# Character embedding model
#### Copied from https://www.depends-on-the-definition.com/lstm-with-char-embeddings-for-ner/

In [1]:
import os
import pandas as pd
import numpy as np
pd.set_option("max_columns",500)
pd.set_option("max_rows",500)

In [2]:
DATA_DIR="../../Data/SEC-filings/data/"
TRAIN_DIR=DATA_DIR+"train/"
TEST_DIR=DATA_DIR+"test/"
sentence=0
def convert_to_list(fName):
	global sentence
	df_list=[]
	with open(fName,"r") as f:
		for line in f:
			if line=="\n":
				sentence+=1
			else:
				df_list+=[[sentence]+line.strip().split(" ")]
	print(fName,sentence)
	return df_list

train_l=convert_to_list(TRAIN_DIR+"FIN5.txt")
test_l=convert_to_list(TEST_DIR+"FIN3.txt")

train=pd.DataFrame(train_l[1:],columns=["Sentence", "Word","POS","-","TAG"])
test=pd.DataFrame(test_l[1:],columns=["Sentence", "Word","POS","-","TAG"])
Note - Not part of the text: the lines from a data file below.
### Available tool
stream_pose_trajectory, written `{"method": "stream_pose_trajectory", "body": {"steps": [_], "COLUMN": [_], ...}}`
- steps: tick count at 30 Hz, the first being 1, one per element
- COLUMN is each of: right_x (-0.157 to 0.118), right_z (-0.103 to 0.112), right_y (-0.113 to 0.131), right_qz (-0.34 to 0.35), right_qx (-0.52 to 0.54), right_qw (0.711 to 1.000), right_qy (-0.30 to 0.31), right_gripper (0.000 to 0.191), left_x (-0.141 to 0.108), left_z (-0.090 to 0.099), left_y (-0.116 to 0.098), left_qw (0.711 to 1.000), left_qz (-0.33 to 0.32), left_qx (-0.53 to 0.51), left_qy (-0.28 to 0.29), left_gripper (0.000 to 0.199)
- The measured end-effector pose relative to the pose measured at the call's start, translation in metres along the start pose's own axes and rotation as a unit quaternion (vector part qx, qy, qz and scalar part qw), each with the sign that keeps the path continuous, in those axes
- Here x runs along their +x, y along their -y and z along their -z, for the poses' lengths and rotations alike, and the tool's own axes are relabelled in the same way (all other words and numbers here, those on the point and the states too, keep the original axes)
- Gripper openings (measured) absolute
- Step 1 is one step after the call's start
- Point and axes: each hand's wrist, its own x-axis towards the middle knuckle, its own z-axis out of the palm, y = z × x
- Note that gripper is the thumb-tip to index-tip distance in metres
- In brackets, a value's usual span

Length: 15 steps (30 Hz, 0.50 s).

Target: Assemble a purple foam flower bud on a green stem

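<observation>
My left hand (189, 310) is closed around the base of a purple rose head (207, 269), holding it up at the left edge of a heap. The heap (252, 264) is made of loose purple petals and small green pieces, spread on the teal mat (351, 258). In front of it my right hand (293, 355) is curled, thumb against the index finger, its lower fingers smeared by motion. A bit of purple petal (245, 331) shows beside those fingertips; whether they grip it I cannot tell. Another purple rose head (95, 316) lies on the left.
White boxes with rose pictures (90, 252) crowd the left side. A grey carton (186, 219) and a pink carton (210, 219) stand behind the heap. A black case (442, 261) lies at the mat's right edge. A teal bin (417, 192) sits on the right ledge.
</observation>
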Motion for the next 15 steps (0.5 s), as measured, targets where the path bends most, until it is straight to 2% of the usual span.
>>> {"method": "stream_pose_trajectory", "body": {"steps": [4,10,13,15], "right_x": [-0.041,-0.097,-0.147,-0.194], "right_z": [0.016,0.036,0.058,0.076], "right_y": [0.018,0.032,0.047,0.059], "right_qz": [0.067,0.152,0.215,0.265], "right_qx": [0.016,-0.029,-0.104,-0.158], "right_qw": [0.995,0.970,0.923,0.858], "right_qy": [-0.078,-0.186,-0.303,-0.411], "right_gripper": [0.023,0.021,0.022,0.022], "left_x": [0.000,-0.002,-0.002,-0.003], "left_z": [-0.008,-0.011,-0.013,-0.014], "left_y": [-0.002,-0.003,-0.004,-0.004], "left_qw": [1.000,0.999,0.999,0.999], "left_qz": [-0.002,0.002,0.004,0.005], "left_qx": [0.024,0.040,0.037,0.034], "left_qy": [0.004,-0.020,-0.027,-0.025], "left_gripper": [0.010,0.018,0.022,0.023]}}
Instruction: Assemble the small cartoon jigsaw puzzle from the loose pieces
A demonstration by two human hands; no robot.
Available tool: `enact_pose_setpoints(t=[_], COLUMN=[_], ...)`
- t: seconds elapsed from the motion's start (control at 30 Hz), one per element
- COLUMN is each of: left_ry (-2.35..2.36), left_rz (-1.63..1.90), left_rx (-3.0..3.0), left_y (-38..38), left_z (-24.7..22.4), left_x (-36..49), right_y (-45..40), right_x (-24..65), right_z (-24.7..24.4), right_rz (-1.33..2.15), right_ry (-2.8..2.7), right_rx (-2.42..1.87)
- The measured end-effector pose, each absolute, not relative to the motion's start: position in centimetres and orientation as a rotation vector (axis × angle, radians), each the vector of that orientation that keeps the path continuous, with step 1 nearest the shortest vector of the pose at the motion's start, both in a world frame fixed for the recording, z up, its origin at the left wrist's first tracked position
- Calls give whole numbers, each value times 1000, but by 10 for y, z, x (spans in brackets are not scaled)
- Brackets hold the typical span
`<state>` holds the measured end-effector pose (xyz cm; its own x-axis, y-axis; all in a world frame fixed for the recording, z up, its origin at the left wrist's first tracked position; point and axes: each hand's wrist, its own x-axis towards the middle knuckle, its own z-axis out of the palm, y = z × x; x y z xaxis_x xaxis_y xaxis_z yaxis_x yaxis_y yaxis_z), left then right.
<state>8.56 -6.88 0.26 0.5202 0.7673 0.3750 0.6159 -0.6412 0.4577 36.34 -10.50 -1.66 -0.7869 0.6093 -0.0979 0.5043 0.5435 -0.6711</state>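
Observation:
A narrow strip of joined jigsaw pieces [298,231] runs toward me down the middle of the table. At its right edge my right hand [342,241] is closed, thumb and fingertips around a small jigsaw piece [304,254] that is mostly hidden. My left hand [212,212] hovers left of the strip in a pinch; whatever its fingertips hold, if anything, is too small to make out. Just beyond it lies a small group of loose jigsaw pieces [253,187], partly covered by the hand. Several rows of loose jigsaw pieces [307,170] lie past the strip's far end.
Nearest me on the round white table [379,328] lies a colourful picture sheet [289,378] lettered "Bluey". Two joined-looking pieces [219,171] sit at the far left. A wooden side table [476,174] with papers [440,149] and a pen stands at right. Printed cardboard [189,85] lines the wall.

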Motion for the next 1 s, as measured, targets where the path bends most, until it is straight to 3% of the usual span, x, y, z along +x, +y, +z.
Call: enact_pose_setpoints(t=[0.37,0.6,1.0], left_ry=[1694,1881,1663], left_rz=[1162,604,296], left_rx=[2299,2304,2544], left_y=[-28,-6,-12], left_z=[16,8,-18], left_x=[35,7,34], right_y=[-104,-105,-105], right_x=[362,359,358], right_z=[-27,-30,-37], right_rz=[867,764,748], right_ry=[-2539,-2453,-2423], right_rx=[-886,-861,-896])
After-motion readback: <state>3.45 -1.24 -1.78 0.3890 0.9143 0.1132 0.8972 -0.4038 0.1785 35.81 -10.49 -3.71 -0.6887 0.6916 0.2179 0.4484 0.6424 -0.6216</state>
../../Data/SEC-filings/data/train/FIN5.txt 1169
../../Data/SEC-filings/data/test/FIN3.txt 1475


In [3]:
df=pd.concat([train,test], ignore_index=True, axis=0)

In [4]:

max_len = 69
max_len_char = 10

sentences=df.groupby("Sentence").apply(lambda x: list(zip(x["Word"].values,x["POS"].values,x["TAG"].values))).values
words=df['Word'].unique()
n_words=words.shape[0]
tags=df['TAG'].unique()
n_tags=tags.shape[0]

word2idx = {w: i + 2 for i, w in enumerate(words)}
word2idx["UNK"] = 1
word2idx["PAD"] = 0
idx2word = {i: w for w, i in word2idx.items()}
tag2idx = {t: i + 1 for i, t in enumerate(tags)}
tag2idx["PAD"] = 0
idx2tag = {i: w for w, i in tag2idx.items()}

In [5]:
from keras.preprocessing.sequence import pad_sequences
X_word = [[word2idx[w[0]] for w in s] for s in sentences]
X_word = pad_sequences(maxlen=max_len, sequences=X_word, value=word2idx["PAD"], padding='post', truncating='post')

Using TensorFlow backend.
  _np_qint8 = np.dtype([("qint8", np.int8, 1)])
  _np_quint8 = np.dtype([("quint8", np.uint8, 1)])
  _np_qint16 = np.dtype([("qint16", np.int16, 1)])
  _np_quint16 = np.dtype([("quint16", np.uint16, 1)])
  _np_qint32 = np.dtype([("qint32", np.int32, 1)])
  np_resource = np.dtype([("resource", np.ubyte, 1)])


In [6]:
chars = set([w_i for w in words for w_i in w])
n_chars = len(chars)
char2idx = {c: i + 2 for i, c in enumerate(chars)}
char2idx["UNK"] = 1
char2idx["PAD"] = 0

print(n_chars)

87


In [7]:
X_char = []
for sentence in sentences:
    sent_seq = []
    for i in range(max_len):
        word_seq = []
        for j in range(max_len_char):
            try:
                word_seq.append(char2idx.get(sentence[i][0][j]))
            except:
                word_seq.append(char2idx.get("PAD"))
        sent_seq.append(word_seq)
    X_char.append(np.array(sent_seq))

In [8]:
y = [[tag2idx[w[2]] for w in s] for s in sentences]
y = pad_sequences(maxlen=max_len, sequences=y, value=tag2idx["PAD"], padding='post', truncating='post')

In [9]:
from sklearn.model_selection import train_test_split

X_word_tr, X_word_te, y_tr, y_te = train_test_split(X_word, y, test_size=0.1, random_state=1)
X_char_tr, X_char_te, _, _ = train_test_split(X_char, y, test_size=0.1, random_state=1)

In [12]:
from keras.models import Model, Input
from keras.layers import LSTM, Embedding, Dense, TimeDistributed, Dropout, Conv1D
from keras.layers import Bidirectional, concatenate, SpatialDropout1D, GlobalMaxPooling1D

word_in = Input(shape=(max_len,))
emb_word = Embedding(input_dim=n_words + 2, output_dim=20,
                     input_length=max_len, mask_zero=True)(word_in)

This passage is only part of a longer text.